3.5       De gemeente Nijmegen heeft het werk in januari 1971 gekocht van II uit Z. voor NLG 3.000. Deze II heeft het werk in de periode 1942-1943 gekocht van JJ uit L., die het werk op zijn beurt in 1942 had gekocht bij de antiquair H.J. van der Kamp in Zwolle. Onbekend is van wie en wanneer deze laatste het werk heeft verworven.

3.6       Er zijn geen aanwijzingen gevonden dat de familie Vita Israël in de naoorlogse periode getracht heeft de in november 1940 bij Frederik Muller & Co. geveilde kunstwerken weer in het bezit te krijgen, of om schadevergoeding te verkrijgen voor het bezitsverlies ervan. Voor zover kon worden nagegaan, zijn er door de familie of hun vertegenwoordigers geen voorwerpen als vermist opgegeven bij de Stichting Nederlands Kunstbezit (SNK). In het archief van de SNK is geen beheersdossier van de familie Vita Israël aanwezig.

Wel zijn in 2001 en 2007 objecten uit twee Nederlandse musea, te weten het eerder genoemde JHM en het Gemeentemuseum Den Haag (GMDH), overgedragen aan de familie Vita Israël. De overdracht door het JHM betrof voorwerpen die Vita Israël vóór de oorlog aan dit museum in bruikleen had gegeven. Nadat CC het JHM hierover in 1998 had benaderd en na archiefonderzoek van het JHM, zijn in 2001 vijftien voorwerpen overgedragen aan de familie Vita Israël. In 2002 zijn deze voorwerpen teruggekocht.

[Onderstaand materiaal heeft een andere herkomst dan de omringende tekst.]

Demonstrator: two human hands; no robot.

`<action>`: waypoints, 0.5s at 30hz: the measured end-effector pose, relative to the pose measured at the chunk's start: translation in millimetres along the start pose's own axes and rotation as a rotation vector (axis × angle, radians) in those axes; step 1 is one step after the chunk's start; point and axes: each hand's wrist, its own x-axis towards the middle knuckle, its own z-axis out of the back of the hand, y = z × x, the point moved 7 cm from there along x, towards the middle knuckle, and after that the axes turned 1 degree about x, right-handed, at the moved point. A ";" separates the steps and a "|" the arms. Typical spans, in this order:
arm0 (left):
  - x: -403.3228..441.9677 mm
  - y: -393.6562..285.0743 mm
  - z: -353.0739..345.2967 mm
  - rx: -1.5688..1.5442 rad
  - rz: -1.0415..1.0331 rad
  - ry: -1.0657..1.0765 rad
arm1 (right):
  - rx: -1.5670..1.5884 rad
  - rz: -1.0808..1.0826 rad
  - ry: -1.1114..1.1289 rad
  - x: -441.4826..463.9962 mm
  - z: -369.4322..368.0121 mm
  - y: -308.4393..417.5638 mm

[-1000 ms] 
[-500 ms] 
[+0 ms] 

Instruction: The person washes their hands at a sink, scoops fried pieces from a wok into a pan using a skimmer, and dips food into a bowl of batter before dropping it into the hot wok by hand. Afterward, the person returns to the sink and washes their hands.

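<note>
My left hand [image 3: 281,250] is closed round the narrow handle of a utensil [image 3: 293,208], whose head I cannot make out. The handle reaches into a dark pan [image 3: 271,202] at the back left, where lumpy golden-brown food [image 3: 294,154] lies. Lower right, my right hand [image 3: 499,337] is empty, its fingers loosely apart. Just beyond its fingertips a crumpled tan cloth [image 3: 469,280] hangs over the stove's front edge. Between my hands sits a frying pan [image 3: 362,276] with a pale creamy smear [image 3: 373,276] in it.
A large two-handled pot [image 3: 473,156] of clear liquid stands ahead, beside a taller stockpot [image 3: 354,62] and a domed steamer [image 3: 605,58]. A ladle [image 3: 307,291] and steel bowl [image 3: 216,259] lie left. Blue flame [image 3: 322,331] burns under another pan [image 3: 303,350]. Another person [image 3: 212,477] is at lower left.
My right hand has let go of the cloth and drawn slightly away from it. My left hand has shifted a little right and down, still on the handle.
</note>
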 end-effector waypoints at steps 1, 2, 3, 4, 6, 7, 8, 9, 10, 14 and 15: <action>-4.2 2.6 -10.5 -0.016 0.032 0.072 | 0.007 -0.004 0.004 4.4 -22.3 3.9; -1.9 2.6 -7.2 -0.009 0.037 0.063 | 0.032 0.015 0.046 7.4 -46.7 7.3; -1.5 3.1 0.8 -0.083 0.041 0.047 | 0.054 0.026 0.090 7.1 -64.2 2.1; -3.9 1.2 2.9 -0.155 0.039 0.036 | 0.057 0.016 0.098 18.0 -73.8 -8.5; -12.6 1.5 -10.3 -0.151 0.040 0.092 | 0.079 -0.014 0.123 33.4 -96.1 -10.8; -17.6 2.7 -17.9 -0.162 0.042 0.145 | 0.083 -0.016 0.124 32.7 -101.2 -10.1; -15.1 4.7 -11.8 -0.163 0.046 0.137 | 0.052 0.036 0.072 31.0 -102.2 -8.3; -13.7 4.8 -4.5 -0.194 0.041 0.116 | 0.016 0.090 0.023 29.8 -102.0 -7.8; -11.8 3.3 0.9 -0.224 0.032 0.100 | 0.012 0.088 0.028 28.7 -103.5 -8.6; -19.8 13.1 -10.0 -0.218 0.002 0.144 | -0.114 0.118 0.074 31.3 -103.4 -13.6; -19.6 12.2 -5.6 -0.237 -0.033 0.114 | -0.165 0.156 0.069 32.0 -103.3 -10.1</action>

De overdracht door het GMDH betrof drie kunstvoorwerpen die dit museum heeft aangekocht op de veiling van de collectie Vita Israël bij Frederik Muller & Co. in november 1940. In 1998 heeft de gemeente Den Haag de gemeentearchivaris opdracht gegeven tot onderzoek naar de collectievorming tijdens en de teruggave na de Tweede Wereldoorlog. Naar aanleiding van de publicatie van de onderzoeksbevindingen heeft CC contact opgenomen met de gemeente. Hierop heeft de gemeente een onderzoek laten instellen, waarvan de bevindingen zijn samengevat in de publicatie ‘EINDRAPPORTAGE. Herkomst & Restitutie. 22-12-2000’ van D. Brongers en M. van Houten-de Kom. Onder verwijzing naar deze publicatie heeft het GMDH op 30 januari 2007 de wethouder Cultuur van de gemeente Den Haag om toestemming verzocht om drie kunstwerken te restitueren. In deze brief wordt onder meer vermeld:
‘Hoewel volgens het door drs. D. Brongers opgestelde rapport Herkomst & Restitutie uit 2000 niet kan worden aangetoond dat het hier om een gedwongen verkoop gaat (zie pp. 20‑21), heeft het Gemeentemuseum om ethische redenen er geen bezwaar tegen deze drie voorwerpen te retourneren (…)’.

4. De standpunten van partijen

4.1       Verzoekers hebben aangevoerd dat de veiling van het werk in november 1940 niet kan worden gezien als een normale verkoop. Zij wijzen er op dat deze veiling niet zou hebben plaatsgevonden als Vita Israël geen zelfmoord had gepleegd. Deze zelfmoord is volgens hen een direct gevolg van de Duitse inval. In dit verband hebben zij documentatie overgelegd waaruit blijkt dat vlak na de Duitse inval een groot aantal joden in Nederland zelfmoord heeft gepleegd. Volgens verzoekers is het waarschijnlijk dat Vita Israël vreesde door de nazi’s te worden vermoord en heeft hij daarom zichzelf gedood.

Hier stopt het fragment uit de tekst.